| Problem |
Check each line below for "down" and give the count of those that have it, nothing else.

+++ Available data +++

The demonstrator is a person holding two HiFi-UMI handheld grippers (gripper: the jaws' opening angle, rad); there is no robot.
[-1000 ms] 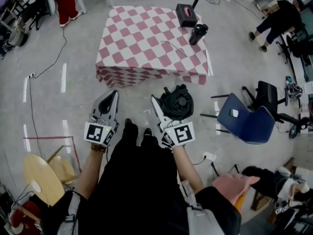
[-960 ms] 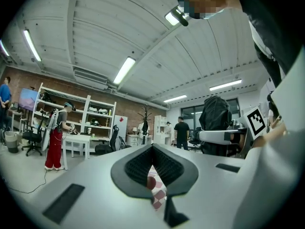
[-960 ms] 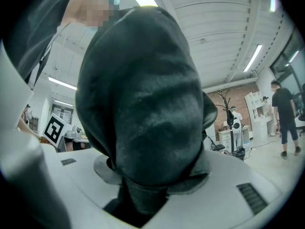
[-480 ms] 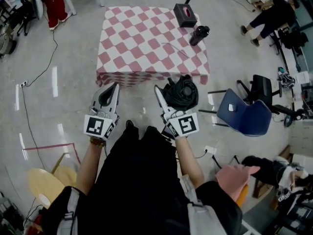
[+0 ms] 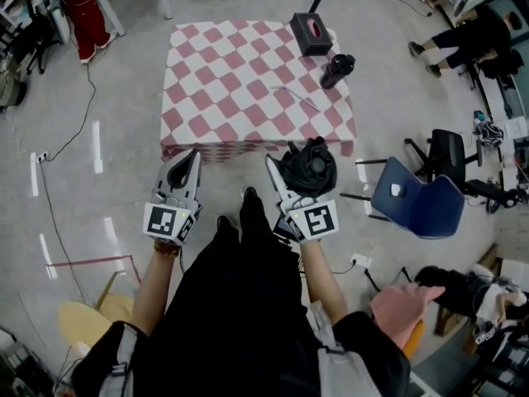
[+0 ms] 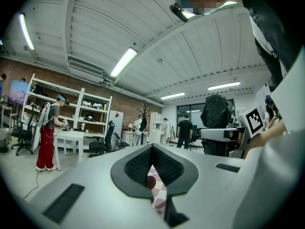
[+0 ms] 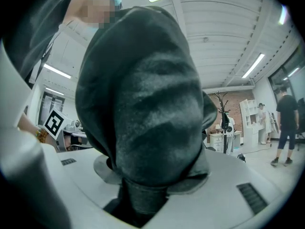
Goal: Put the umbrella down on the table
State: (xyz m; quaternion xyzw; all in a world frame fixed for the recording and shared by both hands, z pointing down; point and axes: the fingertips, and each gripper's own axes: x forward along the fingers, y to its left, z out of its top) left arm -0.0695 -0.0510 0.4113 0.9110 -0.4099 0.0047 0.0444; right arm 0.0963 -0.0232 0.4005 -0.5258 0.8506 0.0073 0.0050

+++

| Exercise output |
2